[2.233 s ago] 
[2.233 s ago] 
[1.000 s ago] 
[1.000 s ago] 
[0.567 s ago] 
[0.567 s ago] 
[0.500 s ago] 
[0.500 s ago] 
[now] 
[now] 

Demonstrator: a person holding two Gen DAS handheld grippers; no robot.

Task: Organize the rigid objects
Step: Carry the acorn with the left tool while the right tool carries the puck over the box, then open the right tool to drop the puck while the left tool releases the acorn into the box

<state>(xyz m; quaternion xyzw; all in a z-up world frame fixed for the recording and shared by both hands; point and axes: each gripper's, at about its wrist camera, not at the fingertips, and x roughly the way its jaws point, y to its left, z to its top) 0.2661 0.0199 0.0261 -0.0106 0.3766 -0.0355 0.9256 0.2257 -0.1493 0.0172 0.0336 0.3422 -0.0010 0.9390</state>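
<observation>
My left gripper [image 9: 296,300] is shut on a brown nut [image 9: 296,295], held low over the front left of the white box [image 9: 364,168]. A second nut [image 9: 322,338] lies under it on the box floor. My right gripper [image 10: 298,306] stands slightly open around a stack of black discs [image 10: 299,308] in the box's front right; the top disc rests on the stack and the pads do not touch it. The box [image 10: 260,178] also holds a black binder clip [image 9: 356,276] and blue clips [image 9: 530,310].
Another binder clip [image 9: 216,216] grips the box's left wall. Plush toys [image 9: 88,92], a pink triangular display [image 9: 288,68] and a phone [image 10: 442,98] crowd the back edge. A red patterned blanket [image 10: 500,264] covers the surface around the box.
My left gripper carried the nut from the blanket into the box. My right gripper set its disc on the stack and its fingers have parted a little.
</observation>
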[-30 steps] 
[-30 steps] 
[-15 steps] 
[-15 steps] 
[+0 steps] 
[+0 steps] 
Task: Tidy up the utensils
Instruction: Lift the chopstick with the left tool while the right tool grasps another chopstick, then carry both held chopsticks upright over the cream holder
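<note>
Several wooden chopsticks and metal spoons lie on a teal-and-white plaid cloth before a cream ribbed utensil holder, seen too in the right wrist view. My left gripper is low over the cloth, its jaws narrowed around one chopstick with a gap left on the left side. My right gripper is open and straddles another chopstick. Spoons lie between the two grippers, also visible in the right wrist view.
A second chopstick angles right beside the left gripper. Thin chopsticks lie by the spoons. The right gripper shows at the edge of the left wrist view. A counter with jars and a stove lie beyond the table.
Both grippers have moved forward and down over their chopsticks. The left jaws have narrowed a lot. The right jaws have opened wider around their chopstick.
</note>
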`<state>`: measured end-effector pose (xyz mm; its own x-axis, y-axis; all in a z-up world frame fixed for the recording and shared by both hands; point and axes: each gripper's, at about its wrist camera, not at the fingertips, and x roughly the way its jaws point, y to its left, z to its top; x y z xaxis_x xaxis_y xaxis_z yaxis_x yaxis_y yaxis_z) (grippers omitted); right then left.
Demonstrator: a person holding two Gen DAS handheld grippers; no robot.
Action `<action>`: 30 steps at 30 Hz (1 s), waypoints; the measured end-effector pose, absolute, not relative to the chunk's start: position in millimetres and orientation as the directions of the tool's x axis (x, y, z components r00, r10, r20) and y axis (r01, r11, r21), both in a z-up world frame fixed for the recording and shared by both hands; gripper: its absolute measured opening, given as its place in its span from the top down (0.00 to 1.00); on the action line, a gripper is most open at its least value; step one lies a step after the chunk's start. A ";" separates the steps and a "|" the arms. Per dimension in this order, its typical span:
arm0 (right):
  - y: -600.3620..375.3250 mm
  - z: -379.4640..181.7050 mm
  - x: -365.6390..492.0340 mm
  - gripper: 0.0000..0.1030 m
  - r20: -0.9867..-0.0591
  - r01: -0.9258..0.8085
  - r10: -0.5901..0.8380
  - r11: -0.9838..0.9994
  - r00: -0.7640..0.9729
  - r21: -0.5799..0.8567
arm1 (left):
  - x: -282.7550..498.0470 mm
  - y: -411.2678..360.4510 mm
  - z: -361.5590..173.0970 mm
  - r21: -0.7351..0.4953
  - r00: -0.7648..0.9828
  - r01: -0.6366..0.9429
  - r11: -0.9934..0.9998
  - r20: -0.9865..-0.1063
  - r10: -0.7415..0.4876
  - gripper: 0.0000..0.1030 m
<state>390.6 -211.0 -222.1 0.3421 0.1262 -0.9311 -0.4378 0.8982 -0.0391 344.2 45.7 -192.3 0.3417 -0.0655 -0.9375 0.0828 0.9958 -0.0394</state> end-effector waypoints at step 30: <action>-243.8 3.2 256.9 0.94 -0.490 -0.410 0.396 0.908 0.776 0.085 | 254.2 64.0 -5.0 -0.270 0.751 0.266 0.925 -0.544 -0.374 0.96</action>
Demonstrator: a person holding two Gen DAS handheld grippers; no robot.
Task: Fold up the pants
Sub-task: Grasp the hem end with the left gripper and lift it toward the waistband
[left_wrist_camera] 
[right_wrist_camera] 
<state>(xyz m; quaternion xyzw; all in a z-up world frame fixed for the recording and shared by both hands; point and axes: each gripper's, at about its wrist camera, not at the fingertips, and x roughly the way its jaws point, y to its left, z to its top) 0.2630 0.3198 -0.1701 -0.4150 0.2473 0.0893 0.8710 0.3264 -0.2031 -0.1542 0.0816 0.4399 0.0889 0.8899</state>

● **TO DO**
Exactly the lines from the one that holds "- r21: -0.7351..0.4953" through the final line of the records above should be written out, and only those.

● **RESPONSE TO THE TASK**
  - r21: -0.7351..0.4953
  - r00: -0.7648..0.9828
  - r01: -0.6366..0.9429
  - r11: -0.9934..0.9998
  - r20: -0.9865..-0.1063
  - r10: -0.7415..0.4876
  - gripper: 0.0000..0.1030 m
<state>390.6 -211.0 -222.1 0.3421 0.1262 -0.9311 -0.4378 0.8982 -0.0391 344.2 45.7 -192.3 0.3417 -0.0655 -0.9375 0.0828 0.9958 -0.0394</state> end-effector waypoints at step 30: <action>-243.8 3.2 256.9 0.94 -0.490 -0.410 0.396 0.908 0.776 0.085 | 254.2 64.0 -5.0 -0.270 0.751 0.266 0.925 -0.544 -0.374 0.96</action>
Demonstrator: a person holding two Gen DAS handheld grippers; no robot.
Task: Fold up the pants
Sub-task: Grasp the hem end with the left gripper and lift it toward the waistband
[left_wrist_camera] 
[right_wrist_camera] 
<state>(xyz m; quaternion xyzw; all in a z-up world frame fixed for the recording and shared by both hands; point and axes: each gripper's, at about its wrist camera, not at the fingertips, and x roughly the way its jaws point, y to its left, z to its top) 0.2630 0.3198 -0.1701 -0.4150 0.2473 0.0893 0.8710 0.3264 -0.2031 -0.1542 0.0816 0.4399 0.0889 0.8899</state>

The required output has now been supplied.